The biggest fright of my life was with bottled gas, I used to service a Flame Photometer for the estimation of Sodium and Potassium for a Doctor running a small pathology service. These instruments were always hard to light and this particular evening I became aware of a faint blue flame flickering inside the instrument halfway up the case, the gas had pooled inside the case and was burning at the gas/air interface, I exited promptly and turned the gas off at the cylinder outside and sat behind a large tree in the garden. After 20 minutes there had been no explosion I went back inside and found it had burnt out and proceeded to complete my task.
Since then I have treated gas with the utmost respect, making sure all connections are secure and no leaks, keeping the door to my workshop open and a flow of air through when soldering or brazing with gas.

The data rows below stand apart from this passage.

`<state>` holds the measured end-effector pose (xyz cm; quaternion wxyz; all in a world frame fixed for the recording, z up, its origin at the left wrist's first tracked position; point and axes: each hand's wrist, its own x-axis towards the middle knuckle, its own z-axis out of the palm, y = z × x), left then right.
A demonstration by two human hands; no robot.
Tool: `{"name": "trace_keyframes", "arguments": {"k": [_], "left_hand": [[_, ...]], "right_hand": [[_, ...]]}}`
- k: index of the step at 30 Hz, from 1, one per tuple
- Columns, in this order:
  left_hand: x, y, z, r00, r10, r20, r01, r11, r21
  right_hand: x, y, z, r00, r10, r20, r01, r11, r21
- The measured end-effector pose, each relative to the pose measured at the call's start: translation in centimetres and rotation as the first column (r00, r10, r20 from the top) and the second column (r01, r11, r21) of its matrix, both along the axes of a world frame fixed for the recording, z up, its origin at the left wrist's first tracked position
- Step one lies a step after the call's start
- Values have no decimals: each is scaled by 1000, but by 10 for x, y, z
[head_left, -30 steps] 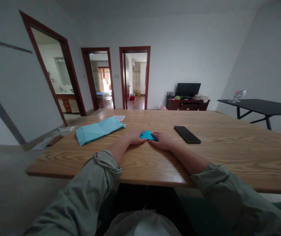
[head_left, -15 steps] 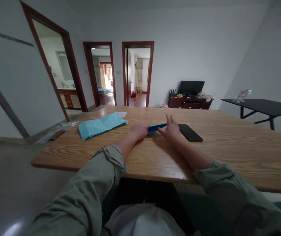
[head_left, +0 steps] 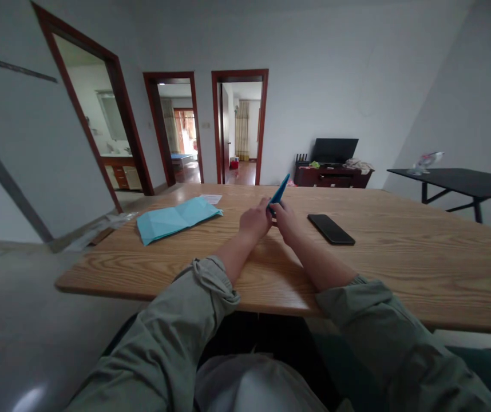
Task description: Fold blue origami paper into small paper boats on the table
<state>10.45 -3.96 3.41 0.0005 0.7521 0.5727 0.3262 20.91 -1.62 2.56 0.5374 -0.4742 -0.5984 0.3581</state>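
A narrow piece of folded blue paper [head_left: 280, 190] stands tilted up between my hands, its tip pointing up and to the right. My left hand [head_left: 256, 220] is closed on the paper's lower end. Against the same end, my right hand [head_left: 285, 222] is closed too, its fingers close to the left ones. The lower part of the paper is hidden by my fingers. A larger light-blue folded paper [head_left: 179, 219] lies creased on the table to the left of my hands.
Right of my hands a black phone [head_left: 330, 229] lies on the wooden table [head_left: 400, 257]. A small white printed slip [head_left: 211, 199] sits behind the light-blue paper. Farther off stand a black table [head_left: 472, 180] and a television [head_left: 335, 151] on a cabinet.
The blue paper has swung from nearly flat to steeply upright. My right hand has moved left, closing its spread fingers, and my left hand has shifted slightly right, so they now meet.
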Motion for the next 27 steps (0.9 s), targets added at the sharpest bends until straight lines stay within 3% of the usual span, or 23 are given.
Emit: {"name": "trace_keyframes", "arguments": {"k": [2, 4, 8, 11, 16, 23, 27], "left_hand": [[-3, 2, -1, 1000, -18, 23, 18, 1000, 5], [-7, 5, -2, 998, -30, 53, 30, 1000, 6], [-10, 11, -5, 996, -17, 91, 20, 999, -36], [-9, 14, -10, 996, -27, 89, 33, 998, -59], [-7, 15, -16, 994, -77, 77, 78, 997, -12], [-17, 20, -11, 998, 49, 39, -46, 996, -72], [-32, 29, -11, 996, 76, -42, -81, 989, -126]], "right_hand": [[1, -2, 0, 993, 50, -105, -50, 999, 0], [3, 0, -5, 991, 86, -100, -86, 996, 10], [8, 8, -16, 994, 71, 87, -74, 997, 33], [12, 10, -18, 970, -16, 244, 4, 999, 49], [18, 6, -13, 842, -195, 502, 166, 981, 101], [16, 0, -12, 671, -266, 692, 167, 964, 208], [18, -1, -12, 639, -251, 727, 150, 968, 203]]}}
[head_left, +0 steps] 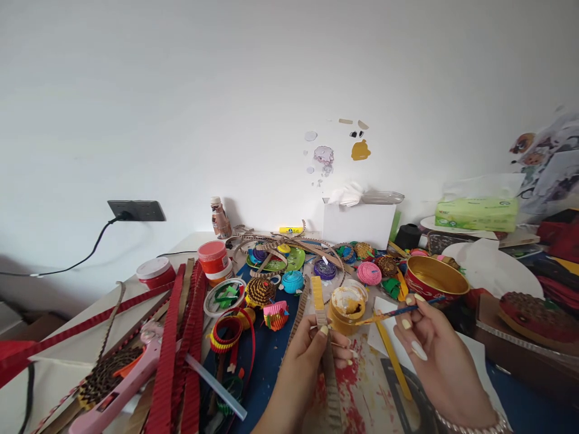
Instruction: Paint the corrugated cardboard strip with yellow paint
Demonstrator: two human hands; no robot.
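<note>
Where the left hand pinches: though the palm is turned from me, I can see the left hand (pixel 302 355) pressing its thumb onto a corrugated strip (pixel 332 380), with fingers curled underneath, partly covered.
Strip: it points away from the person, its far end yellow; the thumb masks the middle, and the near end runs down out of view.
Right hand's grip: the right hand (pixel 434 343) pinches a paintbrush (pixel 393 313) between thumb and fingertips, which cover part of the blue handle; the bracelet (pixel 473 427) below is cut off.
Brush tip: yellow-smeared and aimed at the left hand, close by the paint jar (pixel 342 320); whether it touches the jar, I can't tell.
Paint jar: open, just beyond the left hand, its inside caked whitish and ochre; how full it is, I can't make out.
Glue gun: pink, the glue gun (pixel 122 381) lies on the left, its body partly buried under red strips (pixel 163 355), a glue stick (pixel 217 387) showing past them.
Dark flat piece: below a yellow strip (pixel 392 349), the dark flat piece (pixel 402 386) is cut off at the bottom; I can't say what it is.
Bottle: by the wall, the bottle (pixel 220 218) has print too small to read.
</note>
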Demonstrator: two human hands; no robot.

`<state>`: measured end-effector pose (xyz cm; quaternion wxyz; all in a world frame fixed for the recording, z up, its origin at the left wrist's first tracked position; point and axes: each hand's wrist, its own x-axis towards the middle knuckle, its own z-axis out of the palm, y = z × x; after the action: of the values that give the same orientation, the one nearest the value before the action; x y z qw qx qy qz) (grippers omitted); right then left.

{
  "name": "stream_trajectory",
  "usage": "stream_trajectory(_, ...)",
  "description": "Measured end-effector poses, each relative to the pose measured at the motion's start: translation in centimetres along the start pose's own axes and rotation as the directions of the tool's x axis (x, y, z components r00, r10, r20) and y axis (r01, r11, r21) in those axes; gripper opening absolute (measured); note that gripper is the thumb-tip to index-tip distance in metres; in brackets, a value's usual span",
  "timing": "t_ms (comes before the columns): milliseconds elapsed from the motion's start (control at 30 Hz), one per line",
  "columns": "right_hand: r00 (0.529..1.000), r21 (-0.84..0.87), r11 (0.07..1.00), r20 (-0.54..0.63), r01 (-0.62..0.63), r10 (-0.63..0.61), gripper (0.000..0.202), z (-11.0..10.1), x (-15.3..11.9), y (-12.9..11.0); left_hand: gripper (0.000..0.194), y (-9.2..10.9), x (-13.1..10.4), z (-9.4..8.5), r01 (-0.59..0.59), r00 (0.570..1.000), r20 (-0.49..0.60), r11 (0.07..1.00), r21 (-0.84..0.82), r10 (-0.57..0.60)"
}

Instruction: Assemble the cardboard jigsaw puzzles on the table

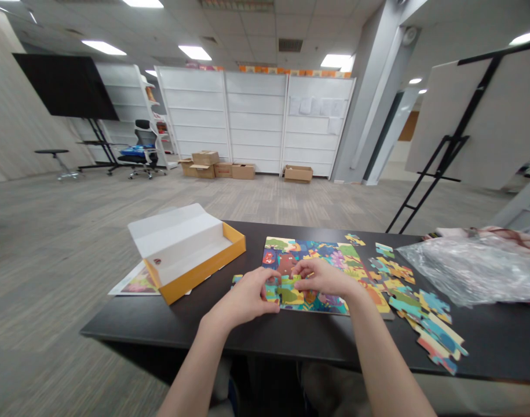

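A colourful jigsaw board (317, 253) lies on the black table before me. Over its near left part my left hand (252, 291) pinches a teal and green jigsaw piece, its fingers partly hiding it. My right hand (319, 277) comes in from the other side, thumb and fingers closed on the edge of a green and yellow jigsaw piece (291, 291). The two pieces sit side by side above the board; whether they are locked together I cannot tell. Loose jigsaw pieces (406, 301) spread over the table right of the board.
An open yellow box (204, 269) with a white inside stands at the left, partly over a printed sheet (136, 282). A clear plastic bag (468, 266) lies at the right. Beyond the black table (195, 327) are cardboard boxes (204, 164) and white shelving (256, 121).
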<state>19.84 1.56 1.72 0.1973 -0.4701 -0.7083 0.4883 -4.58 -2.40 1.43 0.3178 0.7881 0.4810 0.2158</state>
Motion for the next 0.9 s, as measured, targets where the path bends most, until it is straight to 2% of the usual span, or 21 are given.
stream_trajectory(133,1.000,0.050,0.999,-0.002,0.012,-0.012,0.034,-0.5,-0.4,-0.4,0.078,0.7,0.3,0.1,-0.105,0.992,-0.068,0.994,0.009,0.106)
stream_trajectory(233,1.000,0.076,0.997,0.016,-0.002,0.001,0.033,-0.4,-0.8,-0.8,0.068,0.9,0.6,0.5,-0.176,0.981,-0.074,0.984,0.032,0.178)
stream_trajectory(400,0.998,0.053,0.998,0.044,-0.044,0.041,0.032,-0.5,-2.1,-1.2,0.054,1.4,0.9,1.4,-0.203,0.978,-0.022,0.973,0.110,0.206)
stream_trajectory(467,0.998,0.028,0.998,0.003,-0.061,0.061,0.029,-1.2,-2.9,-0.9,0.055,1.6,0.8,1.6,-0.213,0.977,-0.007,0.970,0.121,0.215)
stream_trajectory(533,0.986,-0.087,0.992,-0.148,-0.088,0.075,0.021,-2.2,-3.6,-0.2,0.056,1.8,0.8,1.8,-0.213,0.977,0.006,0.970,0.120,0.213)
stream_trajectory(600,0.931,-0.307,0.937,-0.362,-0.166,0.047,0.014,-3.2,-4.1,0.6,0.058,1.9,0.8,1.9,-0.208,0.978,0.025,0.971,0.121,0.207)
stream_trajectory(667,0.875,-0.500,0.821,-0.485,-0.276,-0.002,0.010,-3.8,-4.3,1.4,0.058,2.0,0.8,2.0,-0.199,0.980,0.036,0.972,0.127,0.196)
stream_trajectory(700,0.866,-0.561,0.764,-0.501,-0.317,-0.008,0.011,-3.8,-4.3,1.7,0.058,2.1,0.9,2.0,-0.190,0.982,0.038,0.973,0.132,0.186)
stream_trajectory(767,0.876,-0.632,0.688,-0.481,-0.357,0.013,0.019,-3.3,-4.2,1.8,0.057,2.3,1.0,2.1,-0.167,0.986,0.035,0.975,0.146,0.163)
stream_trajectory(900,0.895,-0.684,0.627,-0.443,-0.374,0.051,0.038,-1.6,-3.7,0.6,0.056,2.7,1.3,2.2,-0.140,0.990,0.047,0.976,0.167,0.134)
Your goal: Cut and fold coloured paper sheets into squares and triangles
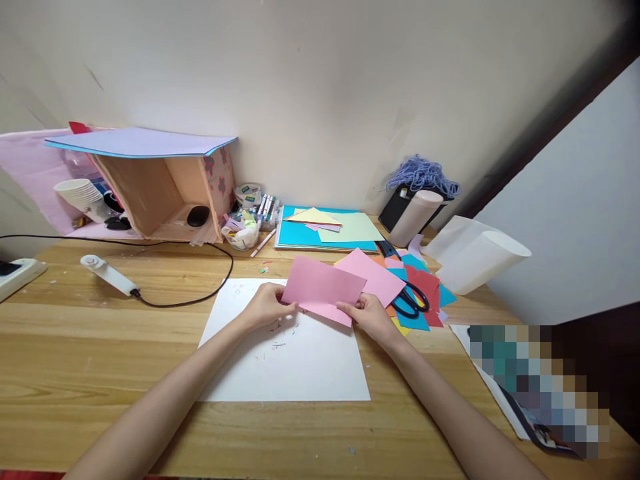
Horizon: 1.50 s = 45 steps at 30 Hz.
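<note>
A pink sheet of paper [324,285] is held up between both hands, over a white sheet [280,373] lying on the wooden table. My left hand [267,305] pinches its lower left corner, thumb in front. My right hand [369,315] grips its right side near the bottom, thumb on the front face. Small marks and specks show on the white sheet below. Just behind the right hand lies another pink sheet [373,275], on a pile of coloured paper pieces with black-handled scissors [417,300].
At the back left stands an open cardboard box [220,177], near stacked paper cups [83,195]. A white device [110,275] with a black cable lies at left. Behind are markers [267,207] and a blue paper stack [293,235]; a pink bottle [415,217] and rolled white paper [480,257] stand right.
</note>
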Available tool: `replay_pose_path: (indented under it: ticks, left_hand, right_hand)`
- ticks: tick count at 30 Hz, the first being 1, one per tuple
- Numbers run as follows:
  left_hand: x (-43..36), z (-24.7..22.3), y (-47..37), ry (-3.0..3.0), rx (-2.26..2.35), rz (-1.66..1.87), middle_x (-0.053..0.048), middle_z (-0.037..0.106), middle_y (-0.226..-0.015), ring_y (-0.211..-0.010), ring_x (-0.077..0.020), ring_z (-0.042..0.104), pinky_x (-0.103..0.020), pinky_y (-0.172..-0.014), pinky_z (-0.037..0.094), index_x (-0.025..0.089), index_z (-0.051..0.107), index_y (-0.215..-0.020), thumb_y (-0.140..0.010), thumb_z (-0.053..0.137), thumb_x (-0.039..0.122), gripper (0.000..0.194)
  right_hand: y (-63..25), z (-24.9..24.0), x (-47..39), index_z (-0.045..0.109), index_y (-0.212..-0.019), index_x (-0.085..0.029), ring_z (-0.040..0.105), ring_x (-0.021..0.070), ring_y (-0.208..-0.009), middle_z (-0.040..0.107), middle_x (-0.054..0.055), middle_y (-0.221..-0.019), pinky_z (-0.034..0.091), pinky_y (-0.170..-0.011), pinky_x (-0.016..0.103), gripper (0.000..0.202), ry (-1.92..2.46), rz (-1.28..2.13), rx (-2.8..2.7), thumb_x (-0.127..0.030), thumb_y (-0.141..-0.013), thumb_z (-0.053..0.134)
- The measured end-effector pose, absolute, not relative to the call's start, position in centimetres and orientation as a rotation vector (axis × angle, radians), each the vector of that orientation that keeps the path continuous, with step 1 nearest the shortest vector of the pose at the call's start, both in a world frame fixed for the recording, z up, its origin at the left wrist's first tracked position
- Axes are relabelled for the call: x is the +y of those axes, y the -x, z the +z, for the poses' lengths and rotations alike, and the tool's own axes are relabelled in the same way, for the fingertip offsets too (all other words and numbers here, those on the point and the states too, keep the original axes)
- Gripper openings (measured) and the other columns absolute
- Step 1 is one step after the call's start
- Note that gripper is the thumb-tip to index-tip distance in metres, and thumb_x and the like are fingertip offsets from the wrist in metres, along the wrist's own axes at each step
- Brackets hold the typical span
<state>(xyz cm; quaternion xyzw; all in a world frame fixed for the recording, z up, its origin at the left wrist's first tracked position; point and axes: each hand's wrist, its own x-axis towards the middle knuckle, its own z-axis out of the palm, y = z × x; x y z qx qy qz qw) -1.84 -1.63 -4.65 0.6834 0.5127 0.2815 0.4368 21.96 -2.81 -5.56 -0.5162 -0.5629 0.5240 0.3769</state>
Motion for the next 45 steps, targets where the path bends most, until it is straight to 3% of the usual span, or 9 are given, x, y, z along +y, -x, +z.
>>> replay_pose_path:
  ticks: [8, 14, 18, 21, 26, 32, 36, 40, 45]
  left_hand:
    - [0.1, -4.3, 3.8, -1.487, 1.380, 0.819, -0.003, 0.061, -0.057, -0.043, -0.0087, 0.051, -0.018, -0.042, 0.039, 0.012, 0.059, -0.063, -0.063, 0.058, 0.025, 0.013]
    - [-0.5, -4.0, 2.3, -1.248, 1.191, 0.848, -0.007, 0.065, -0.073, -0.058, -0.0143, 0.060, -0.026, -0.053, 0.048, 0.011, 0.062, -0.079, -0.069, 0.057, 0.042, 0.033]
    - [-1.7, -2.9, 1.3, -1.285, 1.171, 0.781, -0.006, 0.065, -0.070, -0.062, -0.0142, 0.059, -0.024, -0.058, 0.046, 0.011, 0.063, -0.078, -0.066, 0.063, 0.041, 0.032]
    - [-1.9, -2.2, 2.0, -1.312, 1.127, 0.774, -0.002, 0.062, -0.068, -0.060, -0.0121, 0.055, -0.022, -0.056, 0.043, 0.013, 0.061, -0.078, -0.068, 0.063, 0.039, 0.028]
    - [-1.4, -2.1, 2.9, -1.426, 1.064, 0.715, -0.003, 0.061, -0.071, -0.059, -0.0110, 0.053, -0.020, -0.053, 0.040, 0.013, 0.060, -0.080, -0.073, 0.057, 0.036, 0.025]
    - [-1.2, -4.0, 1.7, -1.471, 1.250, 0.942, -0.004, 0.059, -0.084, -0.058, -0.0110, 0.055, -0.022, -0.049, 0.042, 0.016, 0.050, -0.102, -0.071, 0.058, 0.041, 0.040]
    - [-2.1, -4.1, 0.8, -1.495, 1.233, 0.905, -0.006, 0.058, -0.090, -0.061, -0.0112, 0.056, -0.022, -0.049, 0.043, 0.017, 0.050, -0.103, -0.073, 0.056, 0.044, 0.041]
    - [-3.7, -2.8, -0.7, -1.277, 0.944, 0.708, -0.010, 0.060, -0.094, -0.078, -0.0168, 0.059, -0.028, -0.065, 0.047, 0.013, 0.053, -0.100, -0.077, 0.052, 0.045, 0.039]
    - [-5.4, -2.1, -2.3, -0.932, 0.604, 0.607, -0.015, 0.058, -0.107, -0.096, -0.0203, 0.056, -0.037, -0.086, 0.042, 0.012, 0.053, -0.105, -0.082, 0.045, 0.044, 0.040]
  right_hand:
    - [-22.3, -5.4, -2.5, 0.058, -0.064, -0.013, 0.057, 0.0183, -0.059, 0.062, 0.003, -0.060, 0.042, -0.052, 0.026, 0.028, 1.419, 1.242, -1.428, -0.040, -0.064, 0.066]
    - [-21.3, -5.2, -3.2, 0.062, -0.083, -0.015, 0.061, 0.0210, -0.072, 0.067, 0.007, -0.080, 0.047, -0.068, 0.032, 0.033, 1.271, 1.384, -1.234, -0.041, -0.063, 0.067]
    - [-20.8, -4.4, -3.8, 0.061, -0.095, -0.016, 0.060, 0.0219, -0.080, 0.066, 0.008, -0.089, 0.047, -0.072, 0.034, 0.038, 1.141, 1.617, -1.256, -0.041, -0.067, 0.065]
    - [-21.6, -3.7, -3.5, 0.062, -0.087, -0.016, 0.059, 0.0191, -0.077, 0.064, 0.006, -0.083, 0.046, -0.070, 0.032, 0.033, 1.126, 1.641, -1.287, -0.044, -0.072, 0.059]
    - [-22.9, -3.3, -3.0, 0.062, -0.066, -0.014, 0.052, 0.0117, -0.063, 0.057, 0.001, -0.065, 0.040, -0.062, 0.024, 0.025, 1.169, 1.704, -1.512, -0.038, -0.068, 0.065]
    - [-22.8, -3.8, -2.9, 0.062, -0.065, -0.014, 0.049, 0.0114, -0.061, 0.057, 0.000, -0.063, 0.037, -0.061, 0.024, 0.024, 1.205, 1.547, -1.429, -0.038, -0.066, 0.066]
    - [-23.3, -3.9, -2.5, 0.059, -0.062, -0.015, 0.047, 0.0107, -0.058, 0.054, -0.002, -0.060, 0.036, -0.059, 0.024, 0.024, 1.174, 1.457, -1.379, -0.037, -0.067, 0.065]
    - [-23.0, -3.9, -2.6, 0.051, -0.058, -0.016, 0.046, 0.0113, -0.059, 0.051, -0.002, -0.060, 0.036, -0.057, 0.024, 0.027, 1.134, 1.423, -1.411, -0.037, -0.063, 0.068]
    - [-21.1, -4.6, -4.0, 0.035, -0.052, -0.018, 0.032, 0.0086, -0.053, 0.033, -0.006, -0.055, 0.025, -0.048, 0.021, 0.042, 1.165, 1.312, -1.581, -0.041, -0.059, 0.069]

I've done a little soldering on some trumpets/cornets over the past few years.....
I have noticed that many times when I solder, I tend to screw up the Lacquer finish in those areas that get the hottest (it melts right off). Is there a way to solder on a lacquered horn and still maintain its lacquer?
You need to remove the lacquer from the area you intend to solder and then respray afterward.
It depends on the lacquer. If it’s oldwr lacquer then probably not, if it’s newer then if you’re careful you can do it with virtually no damage.
Yup... tinted lacquer was used often, and duplicating it is near impossible.
Do you use a torch or an iron?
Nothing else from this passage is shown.